The two methods Details Landscape Art uses to control erosion are 1.The installation of jute netting across the slope, and then 2. The planting of trees, shrubs and ground covers with invasive root systems that help bind the soil. Jute netting is a burlap type material. It comes in rolls and is an openwork netting that is pinned down to the soil with u shaped jute staples. It helps keep the finished bark or mulch layer from just rolling down the slope. It provides a measure of friction, if you will. It is not one hundred percent, but does help erosion control. An ‘X’ is cut in the jute netting, the corners peeled back, a hole is dug, the plant is planted, and a watering basin built to prevent runoff,.Drip irrigation is run to each plant (on the uphill side of the plant of course), and the corners of the jute netting replaced.
One word of caution…overwatering is the cause of many slope failures. Landscape irrigation of a slope combined with natural winter rainfall can seriously reduce slope stability. So we are careful to use only drip irrigation, and use only the minimum size emitters to provide sufficient moisture to the plant. Once a month fertilizer application with a hose end feeder is the only other irrigation recommended during the dry summer months. The watering basin helps retain the water from the drip emitter so the plant has a chance to actually absorb the water and to ensure that most of it does not run down the hill.
Trees and plants we like to use in our tapestry of hillside planting include:
- Chinese Pistache (Pistacia chinensis) – large tree with stunning iridescent fall foliage
- Western Redbud (Cercis) – ‘Forest Pansy’ debuts in early spring with light purple flowers on bare branches, followed by heart shaped maroon leaves all summer long before dropping in late fall
- Chinese Hackberry (Celtis) – upright branching habit reaches 40 feet tall and wide
- California Lilac (Ceanothus) varieties – (see March 2018 blog) ranging from small leafed upright shrubs to larger leafed ‘Yankee Point’

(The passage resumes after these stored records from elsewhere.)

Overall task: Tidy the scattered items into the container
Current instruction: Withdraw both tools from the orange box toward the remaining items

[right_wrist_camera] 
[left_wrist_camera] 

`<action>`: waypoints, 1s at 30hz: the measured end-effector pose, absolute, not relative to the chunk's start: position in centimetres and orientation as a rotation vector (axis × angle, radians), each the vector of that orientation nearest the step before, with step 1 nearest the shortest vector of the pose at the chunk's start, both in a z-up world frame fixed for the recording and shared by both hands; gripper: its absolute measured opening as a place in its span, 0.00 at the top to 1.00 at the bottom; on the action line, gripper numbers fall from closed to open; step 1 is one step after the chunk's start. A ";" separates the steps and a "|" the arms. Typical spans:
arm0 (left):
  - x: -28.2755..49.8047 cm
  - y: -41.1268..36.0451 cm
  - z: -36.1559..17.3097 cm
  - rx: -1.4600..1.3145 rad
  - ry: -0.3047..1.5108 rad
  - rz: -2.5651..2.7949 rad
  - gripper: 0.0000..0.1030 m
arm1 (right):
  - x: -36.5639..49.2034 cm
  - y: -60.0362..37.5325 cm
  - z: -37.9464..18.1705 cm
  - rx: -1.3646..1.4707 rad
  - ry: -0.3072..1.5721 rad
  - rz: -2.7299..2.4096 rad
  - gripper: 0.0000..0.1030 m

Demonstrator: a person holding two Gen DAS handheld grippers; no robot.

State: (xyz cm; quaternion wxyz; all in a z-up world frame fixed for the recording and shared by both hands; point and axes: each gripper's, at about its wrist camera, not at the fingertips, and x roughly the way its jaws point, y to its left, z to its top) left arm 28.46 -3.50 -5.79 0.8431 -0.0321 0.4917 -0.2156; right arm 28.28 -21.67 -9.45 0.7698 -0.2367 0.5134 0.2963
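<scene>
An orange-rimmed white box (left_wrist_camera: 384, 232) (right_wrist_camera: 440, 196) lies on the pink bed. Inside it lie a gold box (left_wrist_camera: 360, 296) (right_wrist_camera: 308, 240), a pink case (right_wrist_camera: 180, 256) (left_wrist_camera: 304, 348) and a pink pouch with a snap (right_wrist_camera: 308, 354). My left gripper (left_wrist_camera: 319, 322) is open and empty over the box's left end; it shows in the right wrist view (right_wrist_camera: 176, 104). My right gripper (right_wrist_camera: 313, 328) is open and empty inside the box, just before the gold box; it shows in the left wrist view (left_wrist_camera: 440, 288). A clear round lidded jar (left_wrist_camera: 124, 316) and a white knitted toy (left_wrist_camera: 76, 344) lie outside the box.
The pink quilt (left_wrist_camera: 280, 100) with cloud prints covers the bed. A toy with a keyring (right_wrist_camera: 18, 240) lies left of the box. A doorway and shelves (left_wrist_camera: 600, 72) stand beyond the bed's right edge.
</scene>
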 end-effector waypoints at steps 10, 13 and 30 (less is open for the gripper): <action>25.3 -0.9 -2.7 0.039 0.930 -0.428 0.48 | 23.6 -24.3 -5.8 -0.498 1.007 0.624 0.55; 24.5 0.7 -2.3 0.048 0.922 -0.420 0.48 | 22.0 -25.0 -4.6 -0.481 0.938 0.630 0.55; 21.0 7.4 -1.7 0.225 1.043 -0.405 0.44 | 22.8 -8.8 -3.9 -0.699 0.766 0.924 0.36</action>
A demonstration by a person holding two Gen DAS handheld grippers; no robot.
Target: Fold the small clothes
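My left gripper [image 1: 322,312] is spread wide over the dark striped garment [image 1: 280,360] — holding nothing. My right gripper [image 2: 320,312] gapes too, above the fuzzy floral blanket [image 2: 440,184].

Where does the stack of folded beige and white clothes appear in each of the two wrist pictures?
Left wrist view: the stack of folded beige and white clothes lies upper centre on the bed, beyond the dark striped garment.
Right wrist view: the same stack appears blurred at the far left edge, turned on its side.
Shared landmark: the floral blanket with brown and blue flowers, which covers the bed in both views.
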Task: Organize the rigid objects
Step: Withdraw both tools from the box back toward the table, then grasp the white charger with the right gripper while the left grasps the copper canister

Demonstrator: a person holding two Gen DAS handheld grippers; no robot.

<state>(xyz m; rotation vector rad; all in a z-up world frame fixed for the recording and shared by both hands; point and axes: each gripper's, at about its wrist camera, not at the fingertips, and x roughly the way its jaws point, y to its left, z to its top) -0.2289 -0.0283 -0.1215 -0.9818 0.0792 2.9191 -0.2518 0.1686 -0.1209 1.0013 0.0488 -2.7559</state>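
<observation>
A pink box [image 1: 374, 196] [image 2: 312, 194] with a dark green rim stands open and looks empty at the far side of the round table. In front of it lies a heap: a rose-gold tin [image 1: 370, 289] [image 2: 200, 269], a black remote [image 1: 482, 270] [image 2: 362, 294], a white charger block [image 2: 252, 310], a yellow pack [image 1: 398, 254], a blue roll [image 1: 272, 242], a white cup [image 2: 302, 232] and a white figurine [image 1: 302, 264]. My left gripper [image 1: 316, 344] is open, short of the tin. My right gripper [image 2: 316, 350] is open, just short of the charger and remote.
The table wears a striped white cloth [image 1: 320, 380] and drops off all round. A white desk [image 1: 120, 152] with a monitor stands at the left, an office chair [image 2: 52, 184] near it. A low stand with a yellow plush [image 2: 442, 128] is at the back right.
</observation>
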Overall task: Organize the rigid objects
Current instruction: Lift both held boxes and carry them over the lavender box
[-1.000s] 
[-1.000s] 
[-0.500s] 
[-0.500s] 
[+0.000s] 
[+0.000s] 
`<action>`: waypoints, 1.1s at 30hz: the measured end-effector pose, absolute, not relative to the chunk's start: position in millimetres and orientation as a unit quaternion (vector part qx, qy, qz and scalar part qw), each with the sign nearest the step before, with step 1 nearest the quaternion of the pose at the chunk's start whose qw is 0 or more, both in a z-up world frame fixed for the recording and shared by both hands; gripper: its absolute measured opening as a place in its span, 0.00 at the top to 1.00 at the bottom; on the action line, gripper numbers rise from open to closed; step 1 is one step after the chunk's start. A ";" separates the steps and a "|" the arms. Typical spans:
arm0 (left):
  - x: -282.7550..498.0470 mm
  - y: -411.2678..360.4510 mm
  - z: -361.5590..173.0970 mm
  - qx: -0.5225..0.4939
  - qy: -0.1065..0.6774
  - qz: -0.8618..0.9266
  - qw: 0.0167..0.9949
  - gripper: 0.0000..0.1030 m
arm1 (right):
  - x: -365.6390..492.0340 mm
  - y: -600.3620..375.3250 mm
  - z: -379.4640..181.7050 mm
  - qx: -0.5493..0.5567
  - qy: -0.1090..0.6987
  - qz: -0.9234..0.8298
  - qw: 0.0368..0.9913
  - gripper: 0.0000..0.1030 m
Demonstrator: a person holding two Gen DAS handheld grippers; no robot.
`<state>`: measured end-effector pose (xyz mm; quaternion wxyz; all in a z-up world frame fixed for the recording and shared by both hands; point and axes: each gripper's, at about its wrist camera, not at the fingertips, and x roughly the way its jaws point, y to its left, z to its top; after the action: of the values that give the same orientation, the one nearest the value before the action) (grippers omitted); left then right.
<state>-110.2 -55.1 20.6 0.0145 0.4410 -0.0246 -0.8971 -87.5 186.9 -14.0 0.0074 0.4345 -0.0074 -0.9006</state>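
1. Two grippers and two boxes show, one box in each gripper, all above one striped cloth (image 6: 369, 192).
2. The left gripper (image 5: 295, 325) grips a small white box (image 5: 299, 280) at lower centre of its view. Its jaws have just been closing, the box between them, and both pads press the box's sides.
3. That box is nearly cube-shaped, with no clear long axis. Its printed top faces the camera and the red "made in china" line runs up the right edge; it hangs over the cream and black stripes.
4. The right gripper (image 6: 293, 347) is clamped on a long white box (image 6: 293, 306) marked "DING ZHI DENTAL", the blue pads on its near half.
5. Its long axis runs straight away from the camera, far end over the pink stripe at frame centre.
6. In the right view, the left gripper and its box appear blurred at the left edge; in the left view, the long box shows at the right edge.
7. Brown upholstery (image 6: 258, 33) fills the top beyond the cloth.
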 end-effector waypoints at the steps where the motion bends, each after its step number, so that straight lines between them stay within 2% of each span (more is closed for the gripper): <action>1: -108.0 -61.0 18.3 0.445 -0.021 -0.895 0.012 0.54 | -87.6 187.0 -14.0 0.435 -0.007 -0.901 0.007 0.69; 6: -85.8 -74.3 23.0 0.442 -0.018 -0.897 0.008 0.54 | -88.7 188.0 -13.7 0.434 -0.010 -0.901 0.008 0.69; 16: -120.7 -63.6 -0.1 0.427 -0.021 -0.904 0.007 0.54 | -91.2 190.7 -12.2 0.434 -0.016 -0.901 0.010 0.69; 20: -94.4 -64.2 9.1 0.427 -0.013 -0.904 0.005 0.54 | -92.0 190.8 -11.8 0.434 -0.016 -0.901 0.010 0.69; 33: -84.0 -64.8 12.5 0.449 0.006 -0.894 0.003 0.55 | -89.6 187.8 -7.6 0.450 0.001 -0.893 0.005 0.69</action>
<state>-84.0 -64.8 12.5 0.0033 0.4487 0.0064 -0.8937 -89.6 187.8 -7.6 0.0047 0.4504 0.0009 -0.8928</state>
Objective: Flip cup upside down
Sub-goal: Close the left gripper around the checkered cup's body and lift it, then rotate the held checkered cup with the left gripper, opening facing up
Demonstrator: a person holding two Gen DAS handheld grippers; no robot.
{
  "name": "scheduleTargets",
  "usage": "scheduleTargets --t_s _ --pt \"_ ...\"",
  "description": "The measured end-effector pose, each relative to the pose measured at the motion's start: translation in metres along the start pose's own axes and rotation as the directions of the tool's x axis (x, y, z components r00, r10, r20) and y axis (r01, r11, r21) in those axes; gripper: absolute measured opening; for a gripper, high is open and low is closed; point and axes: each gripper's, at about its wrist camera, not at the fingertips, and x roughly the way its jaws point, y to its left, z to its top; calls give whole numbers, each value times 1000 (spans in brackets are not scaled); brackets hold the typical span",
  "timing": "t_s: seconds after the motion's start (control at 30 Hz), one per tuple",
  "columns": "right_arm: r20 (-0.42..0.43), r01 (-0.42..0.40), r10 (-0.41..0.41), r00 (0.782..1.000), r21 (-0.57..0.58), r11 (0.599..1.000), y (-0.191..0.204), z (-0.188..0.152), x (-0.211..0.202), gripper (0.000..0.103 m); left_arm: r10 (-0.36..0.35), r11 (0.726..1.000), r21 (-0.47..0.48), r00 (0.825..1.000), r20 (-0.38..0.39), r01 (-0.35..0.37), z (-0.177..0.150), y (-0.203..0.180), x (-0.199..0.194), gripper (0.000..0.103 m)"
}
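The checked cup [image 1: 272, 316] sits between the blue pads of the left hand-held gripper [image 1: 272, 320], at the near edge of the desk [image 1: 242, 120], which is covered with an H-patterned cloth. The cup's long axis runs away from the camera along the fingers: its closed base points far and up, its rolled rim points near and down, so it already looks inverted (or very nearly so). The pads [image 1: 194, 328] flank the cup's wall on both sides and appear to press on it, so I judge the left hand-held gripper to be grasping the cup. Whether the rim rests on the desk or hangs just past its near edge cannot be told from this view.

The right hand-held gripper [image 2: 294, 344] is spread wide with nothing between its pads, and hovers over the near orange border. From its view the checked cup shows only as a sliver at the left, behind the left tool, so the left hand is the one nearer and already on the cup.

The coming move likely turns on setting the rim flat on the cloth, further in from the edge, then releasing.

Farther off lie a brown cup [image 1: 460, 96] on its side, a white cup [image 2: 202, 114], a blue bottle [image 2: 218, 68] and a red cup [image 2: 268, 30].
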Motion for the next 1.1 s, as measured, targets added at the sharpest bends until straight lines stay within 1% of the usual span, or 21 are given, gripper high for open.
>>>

- Rockrose (Cistus) – numerous varieties from white rockrose to orchid spot rockrose to crimson spot rockrose
- Cotoneaster varieties – lacteal is a large 10-12 foot shrub with white flowers and red fruit
- Lavender (Lavandula) varieties
- Manzanita (Arctostaphylos) – Howard McMinn shows shiny mahogany bark
- Rosemary (Rosmarinus) – ‘Collingwood Ingram’ is a lovely shrub variety
Ground covers that bind the soil are very important in controlling erosion. We recommend:
- Rosemary ‘prostrata’ or ‘Lockwood de Forest’ really bind the soil. Tough hardy deer resistant plant
- Manzanita ‘Emerald Carpet’ – great lush green foliage, spreads to four feet
- Ceanothus ‘Carmel Creeper’ – shiny bright green leaves spreads to 5-15 feet wide.
Using our standard artistic technique of mixing heights, textures and bloom seasons, we can create an interesting and colorful palette of hillside planting.